BSB mice exhibit a wide range of obesity despite being produced by a backcross of lean C57BL/6J (B) × lean Mus spretus (SPRET/Pt) F1 animals × B. Previous linkage studies identified a quantitative trait locus (QTL) on mouse chromosome 7 with coincident peaks for hepatic lipase activity, obesity, and plasma cholesterol. However, these mice were not analyzed for gene × gene epistasis.
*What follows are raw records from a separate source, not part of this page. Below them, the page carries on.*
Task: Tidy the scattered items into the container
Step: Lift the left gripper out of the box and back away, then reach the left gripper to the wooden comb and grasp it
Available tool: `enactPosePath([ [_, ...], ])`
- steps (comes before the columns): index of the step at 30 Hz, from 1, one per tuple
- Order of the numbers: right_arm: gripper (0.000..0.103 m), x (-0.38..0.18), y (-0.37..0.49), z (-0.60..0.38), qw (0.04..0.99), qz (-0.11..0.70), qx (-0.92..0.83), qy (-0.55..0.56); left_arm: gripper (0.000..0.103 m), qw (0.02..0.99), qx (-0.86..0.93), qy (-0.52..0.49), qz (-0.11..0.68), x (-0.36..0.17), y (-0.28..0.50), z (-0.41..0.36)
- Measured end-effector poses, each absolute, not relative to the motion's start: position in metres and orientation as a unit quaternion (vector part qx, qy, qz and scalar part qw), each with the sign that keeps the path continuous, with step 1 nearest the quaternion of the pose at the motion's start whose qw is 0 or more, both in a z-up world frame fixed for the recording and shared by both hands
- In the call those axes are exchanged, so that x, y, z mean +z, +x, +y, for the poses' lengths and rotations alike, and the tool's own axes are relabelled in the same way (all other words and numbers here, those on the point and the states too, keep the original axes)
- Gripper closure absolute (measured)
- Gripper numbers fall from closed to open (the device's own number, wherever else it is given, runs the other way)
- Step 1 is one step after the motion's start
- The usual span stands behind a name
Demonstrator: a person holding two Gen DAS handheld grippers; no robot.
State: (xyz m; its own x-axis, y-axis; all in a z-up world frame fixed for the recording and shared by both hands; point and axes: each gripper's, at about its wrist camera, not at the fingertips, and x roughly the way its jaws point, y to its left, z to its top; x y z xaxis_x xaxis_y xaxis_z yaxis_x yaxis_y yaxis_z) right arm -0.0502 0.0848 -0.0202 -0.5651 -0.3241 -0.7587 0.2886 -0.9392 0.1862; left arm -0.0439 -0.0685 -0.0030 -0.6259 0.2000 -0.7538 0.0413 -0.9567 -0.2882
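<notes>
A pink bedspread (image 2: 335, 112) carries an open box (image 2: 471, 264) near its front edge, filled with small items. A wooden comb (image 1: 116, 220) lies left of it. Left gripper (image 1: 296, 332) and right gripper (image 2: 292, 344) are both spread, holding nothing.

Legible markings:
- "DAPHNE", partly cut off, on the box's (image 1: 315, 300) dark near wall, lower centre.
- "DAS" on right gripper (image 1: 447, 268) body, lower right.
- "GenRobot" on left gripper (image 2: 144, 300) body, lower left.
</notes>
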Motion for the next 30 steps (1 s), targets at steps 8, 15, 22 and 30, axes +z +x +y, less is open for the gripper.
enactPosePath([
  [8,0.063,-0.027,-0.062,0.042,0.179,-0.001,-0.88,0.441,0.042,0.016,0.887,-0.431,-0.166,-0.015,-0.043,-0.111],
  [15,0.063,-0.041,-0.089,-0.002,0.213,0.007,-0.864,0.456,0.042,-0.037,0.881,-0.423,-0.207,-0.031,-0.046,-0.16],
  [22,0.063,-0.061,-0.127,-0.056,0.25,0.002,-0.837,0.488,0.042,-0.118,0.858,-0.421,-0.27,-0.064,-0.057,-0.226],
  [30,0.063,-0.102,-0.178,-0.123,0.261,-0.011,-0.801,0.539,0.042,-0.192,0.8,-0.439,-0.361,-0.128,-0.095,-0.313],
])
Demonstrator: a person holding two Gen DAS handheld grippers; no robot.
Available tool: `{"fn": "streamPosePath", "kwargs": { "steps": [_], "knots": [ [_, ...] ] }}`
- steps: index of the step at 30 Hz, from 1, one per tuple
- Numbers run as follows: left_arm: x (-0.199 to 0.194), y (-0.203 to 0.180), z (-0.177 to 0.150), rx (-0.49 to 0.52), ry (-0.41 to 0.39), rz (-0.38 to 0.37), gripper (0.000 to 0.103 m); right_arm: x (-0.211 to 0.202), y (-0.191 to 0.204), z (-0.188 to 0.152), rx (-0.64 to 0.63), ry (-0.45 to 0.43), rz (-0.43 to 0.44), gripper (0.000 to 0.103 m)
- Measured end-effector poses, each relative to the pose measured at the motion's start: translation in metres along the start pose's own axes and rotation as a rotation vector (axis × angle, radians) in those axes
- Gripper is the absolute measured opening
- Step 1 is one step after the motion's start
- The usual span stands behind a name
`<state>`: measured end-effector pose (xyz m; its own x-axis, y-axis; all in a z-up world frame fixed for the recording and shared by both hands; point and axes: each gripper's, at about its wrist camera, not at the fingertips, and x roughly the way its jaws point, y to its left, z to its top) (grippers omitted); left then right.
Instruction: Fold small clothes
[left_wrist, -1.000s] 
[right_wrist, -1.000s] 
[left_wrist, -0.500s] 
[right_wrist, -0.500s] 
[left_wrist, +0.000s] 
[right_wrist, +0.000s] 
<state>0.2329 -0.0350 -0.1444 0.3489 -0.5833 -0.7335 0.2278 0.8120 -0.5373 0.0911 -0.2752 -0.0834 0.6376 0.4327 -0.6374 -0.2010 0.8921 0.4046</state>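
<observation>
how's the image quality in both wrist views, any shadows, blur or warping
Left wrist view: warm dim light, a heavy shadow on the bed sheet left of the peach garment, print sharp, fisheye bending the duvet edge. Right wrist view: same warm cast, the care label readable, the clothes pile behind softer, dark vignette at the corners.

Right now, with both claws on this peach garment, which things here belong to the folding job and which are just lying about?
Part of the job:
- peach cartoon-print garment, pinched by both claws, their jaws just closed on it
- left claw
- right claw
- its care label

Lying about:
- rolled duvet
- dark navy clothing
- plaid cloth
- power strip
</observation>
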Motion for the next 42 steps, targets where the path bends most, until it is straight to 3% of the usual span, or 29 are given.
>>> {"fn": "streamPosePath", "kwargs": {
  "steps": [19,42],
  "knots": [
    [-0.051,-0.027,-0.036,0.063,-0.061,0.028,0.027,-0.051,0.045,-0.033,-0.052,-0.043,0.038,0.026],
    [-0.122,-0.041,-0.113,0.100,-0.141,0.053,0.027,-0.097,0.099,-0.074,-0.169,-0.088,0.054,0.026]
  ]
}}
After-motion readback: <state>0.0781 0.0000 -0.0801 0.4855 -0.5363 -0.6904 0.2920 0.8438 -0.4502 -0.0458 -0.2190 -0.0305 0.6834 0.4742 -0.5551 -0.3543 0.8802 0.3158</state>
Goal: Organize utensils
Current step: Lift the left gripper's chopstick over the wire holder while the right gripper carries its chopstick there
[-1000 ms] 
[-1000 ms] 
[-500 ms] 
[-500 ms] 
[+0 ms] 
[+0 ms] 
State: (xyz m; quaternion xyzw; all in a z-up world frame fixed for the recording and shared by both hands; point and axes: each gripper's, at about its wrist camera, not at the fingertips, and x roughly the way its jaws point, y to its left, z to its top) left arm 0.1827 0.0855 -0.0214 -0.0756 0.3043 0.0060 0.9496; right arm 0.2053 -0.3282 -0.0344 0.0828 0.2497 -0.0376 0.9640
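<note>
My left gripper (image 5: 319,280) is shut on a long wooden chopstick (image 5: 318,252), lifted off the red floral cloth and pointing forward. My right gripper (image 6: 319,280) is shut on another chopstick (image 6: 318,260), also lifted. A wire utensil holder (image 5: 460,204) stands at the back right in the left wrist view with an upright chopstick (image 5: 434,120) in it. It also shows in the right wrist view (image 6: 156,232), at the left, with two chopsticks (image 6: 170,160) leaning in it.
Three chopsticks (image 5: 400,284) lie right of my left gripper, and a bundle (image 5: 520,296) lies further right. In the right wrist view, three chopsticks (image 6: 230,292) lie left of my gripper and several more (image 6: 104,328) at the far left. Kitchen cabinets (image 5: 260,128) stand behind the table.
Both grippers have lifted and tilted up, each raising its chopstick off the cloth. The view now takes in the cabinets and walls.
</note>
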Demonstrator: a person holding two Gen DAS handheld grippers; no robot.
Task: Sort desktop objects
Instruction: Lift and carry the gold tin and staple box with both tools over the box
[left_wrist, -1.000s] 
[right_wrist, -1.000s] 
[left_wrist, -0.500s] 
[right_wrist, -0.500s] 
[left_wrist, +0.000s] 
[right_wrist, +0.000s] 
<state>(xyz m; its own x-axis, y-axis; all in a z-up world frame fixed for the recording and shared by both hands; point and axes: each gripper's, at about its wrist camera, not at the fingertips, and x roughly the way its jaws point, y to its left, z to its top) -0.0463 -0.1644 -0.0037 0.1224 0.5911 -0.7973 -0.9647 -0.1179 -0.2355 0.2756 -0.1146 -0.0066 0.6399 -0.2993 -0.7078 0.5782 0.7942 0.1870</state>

Hepatic lipase activity is correlated with obesity and plasma cholesterol levels. In this study, we identified QTLs for plasma hepatic lipase activity with three statistical mapping methods: maximum likelihood interval mapping, Bayesian nonepistatic mapping, and Bayesian epistatic mapping. Bayesian epistatic mapping detected not only the QTL on chromosome 7 but also an additional QTL on chromosome 3, which has a weak main effect but a strong interaction with chromosome 7. SPRET/Pt alleles of the QTL on each chromosome promote hepatic lipase activity. The proportion of phenotypic variance explained by the epistatic effect is higher than that explained by the main effect of the QTL on chromosome.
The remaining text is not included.